George Miller et Christopher McQuarrie ont montré la voie, quelques mois après John Wick, avec Mad Max: Fury Road et Mission impossible: Rogue Nation. Au tour du plus excentrique d'entre tous de mettre les ordinateurs et les fonds verts de côté, préférant pour son dernier film, 6 Underground, privilégier une action cinétique bien réelle.

 

«Dès le premier jour, j'ai mis Ryan Reynolds dans une voiture allant à 100 km/h, avec une autre voiture la poursuivant, des coups de feu tirés dans tous les sens et Mélanie Laurent hurlant en français sur la banquette arrière, raconte-t-il à Variety. Et il me dit que c'est génial, parce qu'il a l'impression d'y être. C'est ce que j'essaie de faire. J'essaie de créer assez de chaos autour des acteurs pour que ça fasse plus réel. Certains le feraient bout par bout au montage ou en fond vert. Moi, j'aime quand on ressent l'intensité. Il n'y a rien de pire qu'un acteur assis devant un fond vert, regardant une balle verte en prétendant qu'un singe est à côté. Ça peut être fait, mais ce n'est pas amusant.»

Alors évidemment, Bay n'ayant pas vraiment le goût de l'épure, vous pourriez avoir le nez qui saigne, mais le «Bayhem» n'a jamais paru plus viscéral, notamment lors de son insensée course-poursuite de vingt minutes dans les rues de Florence.

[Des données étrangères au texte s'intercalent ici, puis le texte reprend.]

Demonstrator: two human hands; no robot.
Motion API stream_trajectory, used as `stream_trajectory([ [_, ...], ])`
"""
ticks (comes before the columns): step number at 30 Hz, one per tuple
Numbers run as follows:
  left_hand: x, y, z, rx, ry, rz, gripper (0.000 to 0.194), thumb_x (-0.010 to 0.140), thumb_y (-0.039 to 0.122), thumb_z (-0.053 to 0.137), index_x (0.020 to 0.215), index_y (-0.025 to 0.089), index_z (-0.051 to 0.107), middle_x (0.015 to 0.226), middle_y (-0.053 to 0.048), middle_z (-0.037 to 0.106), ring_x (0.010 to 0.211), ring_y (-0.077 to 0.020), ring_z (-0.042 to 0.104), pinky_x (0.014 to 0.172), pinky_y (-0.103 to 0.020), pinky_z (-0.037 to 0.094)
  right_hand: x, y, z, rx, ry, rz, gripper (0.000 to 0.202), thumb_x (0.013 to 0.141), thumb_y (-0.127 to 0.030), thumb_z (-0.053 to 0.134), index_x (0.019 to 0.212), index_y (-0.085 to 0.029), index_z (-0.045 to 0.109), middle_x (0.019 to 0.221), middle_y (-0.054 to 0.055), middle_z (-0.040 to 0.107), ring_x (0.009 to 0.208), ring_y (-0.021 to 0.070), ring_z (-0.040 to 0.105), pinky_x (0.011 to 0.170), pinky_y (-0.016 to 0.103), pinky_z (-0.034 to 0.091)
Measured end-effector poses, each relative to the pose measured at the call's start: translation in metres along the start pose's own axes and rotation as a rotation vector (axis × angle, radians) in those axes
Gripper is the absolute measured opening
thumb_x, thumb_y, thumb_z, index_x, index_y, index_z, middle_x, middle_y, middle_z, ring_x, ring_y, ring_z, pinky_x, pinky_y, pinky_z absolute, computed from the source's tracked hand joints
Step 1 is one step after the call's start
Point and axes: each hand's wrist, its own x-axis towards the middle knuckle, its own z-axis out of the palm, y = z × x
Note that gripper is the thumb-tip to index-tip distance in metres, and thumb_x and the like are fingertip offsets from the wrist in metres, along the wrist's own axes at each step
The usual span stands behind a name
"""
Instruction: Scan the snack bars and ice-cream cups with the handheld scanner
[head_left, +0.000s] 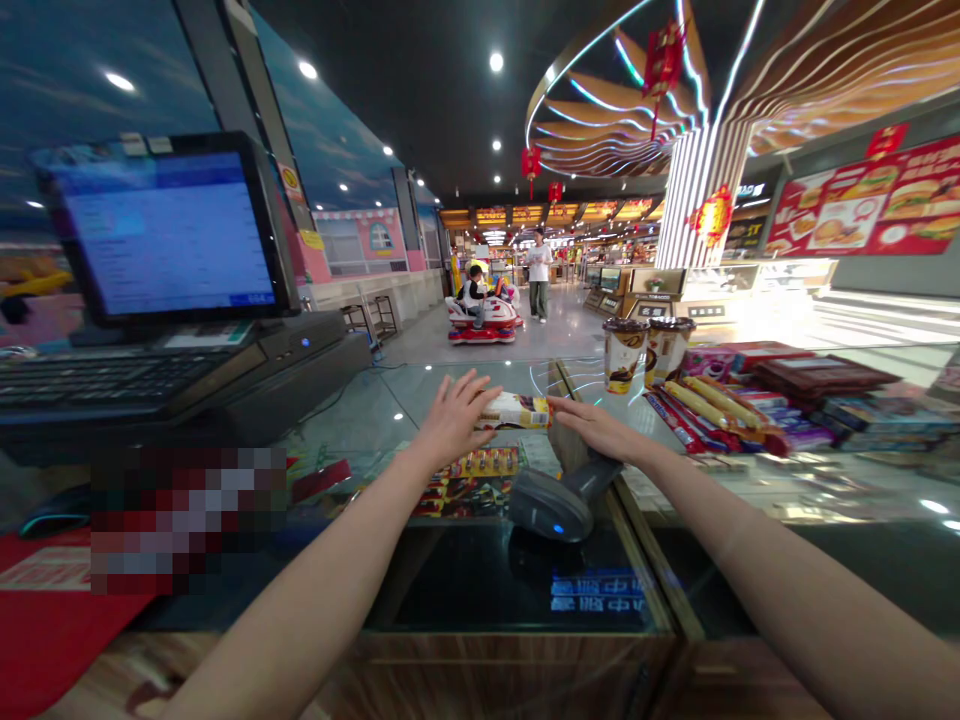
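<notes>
A small white, yellow and brown box (514, 411) with a barcode lies crosswise above the glass counter. Around its left end is my left hand (454, 420), thumb on the near side and fingers reaching over the top. My right hand (604, 434) has its fingers stretched out, their tips at the box's right end; I cannot tell how firmly they touch. Just below my right hand, a dark grey barcode scanner (553, 503) with a lit blue light rests on the counter, its handle partly under the hand.
On the left stand a lit monitor (169, 235) and a keyboard (105, 378). To the right are lidded cups (625, 355) and several packaged snacks (724, 410). Colourful small goods show under the glass. Beyond the counter, a person (538, 275) stands near someone on a ride-on car (484, 318).
</notes>
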Motion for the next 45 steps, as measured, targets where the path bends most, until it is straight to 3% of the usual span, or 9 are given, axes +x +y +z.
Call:
stream_trajectory([
  [5,0.006,0.01,-0.004,0.135,0.016,0.054,0.066,0.077,0.032,0.075,0.138,0.025,0.05,0.141,-0.009,0.055,0.144,-0.0316,0.033,0.121,-0.062,0.002,-0.002,-0.005,-0.001,-0.02,-0.007,-0.004,0.056,0.095,-0.057,0.042,0.145,-0.032,0.048,0.148,0.001,0.051,0.139,0.0323,0.043,0.118,0.055,0.024],
  [10,0.003,0.004,-0.001,0.138,-0.005,-0.021,0.071,0.074,0.027,0.078,0.138,0.03,0.049,0.134,-0.006,0.06,0.136,-0.031,0.041,0.12,-0.065,0.006,-0.006,-0.008,-0.009,-0.029,-0.003,0.007,0.057,0.097,-0.055,0.039,0.148,-0.031,0.043,0.143,0.003,0.056,0.138,0.0297,0.044,0.118,0.055,0.024],
  [15,-0.002,-0.006,-0.004,0.124,-0.038,-0.068,0.066,0.076,0.023,0.075,0.137,0.031,0.05,0.133,-0.006,0.06,0.131,-0.0292,0.046,0.118,-0.067,0.008,-0.011,-0.01,-0.02,-0.04,-0.017,0.005,0.055,0.097,-0.051,0.041,0.146,-0.028,0.047,0.136,0.005,0.063,0.131,0.0284,0.052,0.113,0.054,0.033],
  [21,-0.007,-0.011,-0.009,0.138,-0.052,-0.11,0.061,0.076,0.021,0.071,0.134,0.03,0.052,0.131,-0.006,0.061,0.129,-0.0296,0.047,0.118,-0.068,0.009,-0.026,-0.03,-0.033,-0.051,-0.146,-0.023,0.05,0.09,-0.048,0.055,0.133,-0.025,0.061,0.129,0.007,0.068,0.119,0.0284,0.061,0.106,0.047,0.044],
  [25,-0.008,-0.01,-0.014,0.148,-0.082,-0.151,0.065,0.073,0.016,0.071,0.134,0.029,0.052,0.134,-0.007,0.06,0.13,-0.0298,0.046,0.117,-0.068,0.012,-0.04,-0.05,-0.047,-0.042,-0.197,-0.009,0.049,0.085,-0.051,0.062,0.126,-0.026,0.067,0.131,0.005,0.066,0.123,0.0307,0.058,0.109,0.048,0.042],
  [29,-0.009,-0.01,-0.015,0.148,-0.088,-0.158,0.066,0.073,0.014,0.071,0.134,0.028,0.052,0.134,-0.007,0.06,0.13,-0.0299,0.046,0.117,-0.067,0.013,-0.051,-0.069,-0.055,-0.062,-0.305,0.001,0.062,0.075,-0.051,0.074,0.131,-0.029,0.064,0.136,0.004,0.062,0.126,0.032,0.054,0.11,0.047,0.039],
  [37,-0.016,-0.018,-0.014,0.136,-0.058,-0.128,0.061,0.077,0.02,0.068,0.135,0.027,0.052,0.131,-0.007,0.061,0.129,-0.0299,0.046,0.117,-0.068,0.008,-0.056,-0.074,-0.042,-0.219,-0.488,0.023,0.08,0.062,-0.035,0.082,0.137,-0.024,0.057,0.134,0.008,0.06,0.123,0.0306,0.053,0.105,0.041,0.042],
  [42,-0.021,-0.023,-0.014,0.112,-0.037,-0.156,0.062,0.077,0.024,0.069,0.136,0.03,0.051,0.133,-0.007,0.06,0.13,-0.0305,0.046,0.117,-0.068,0.009,-0.056,-0.069,-0.034,-0.275,-0.488,-0.018,0.074,0.061,-0.031,0.081,0.133,-0.03,0.061,0.125,0.005,0.065,0.117,0.03,0.056,0.1,0.041,0.044],
  [45,-0.022,-0.026,-0.014,0.094,-0.028,-0.182,0.064,0.078,0.027,0.07,0.137,0.031,0.049,0.134,-0.008,0.06,0.13,-0.0305,0.047,0.118,-0.067,0.009,-0.056,-0.068,-0.03,-0.271,-0.473,-0.038,0.061,0.06,-0.03,0.082,0.119,-0.029,0.069,0.116,0.003,0.068,0.111,0.03,0.058,0.098,0.041,0.045],
])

Il l'est tellement que le film (comme Gemini Man et la trilogie John Wick) ressemble davantage à une expérimentation, à du test and learn à plusieurs millions de dollars de budget, qu'à une expérience narrative classique –le scénario abscon y est pour beaucoup, il est vrai.

Comme le souligne le New York Times dans sa critique, l'action du film ne peut pas seulement se résumer à «du son et de la fureur»; elle inclut également de «vraies et excentriques innovations».

Voilà le point commun entre Ang Lee, Chad Stahelski et Michael Bay: ces derniers mois, chacun à leur façon, chacun avec leurs moyens, les trois réalisateurs sont passés en première ligne pour faire changer le paradigme de l'action à la mode d'Hollywood, en inventant, en expérimentant, en traversant les barrières de l'acceptable –et sûrement de l'inacceptable.

Cela ressemble peut-être à un vœu pieu, mais le succès de la deuxième trilogie Mission impossible et celui, toujours plus spectaculaire, de la trilogie John Wick ont prouvé qu'une autre voie était possible, que les lignes pouvaient bouger.

«Je sais que je vais être massacré, insistait Ang Lee dans le Guardian. Mais je dois continuer à essayer. Je porte une torche pour la nouvelle génération de réalisateurs.»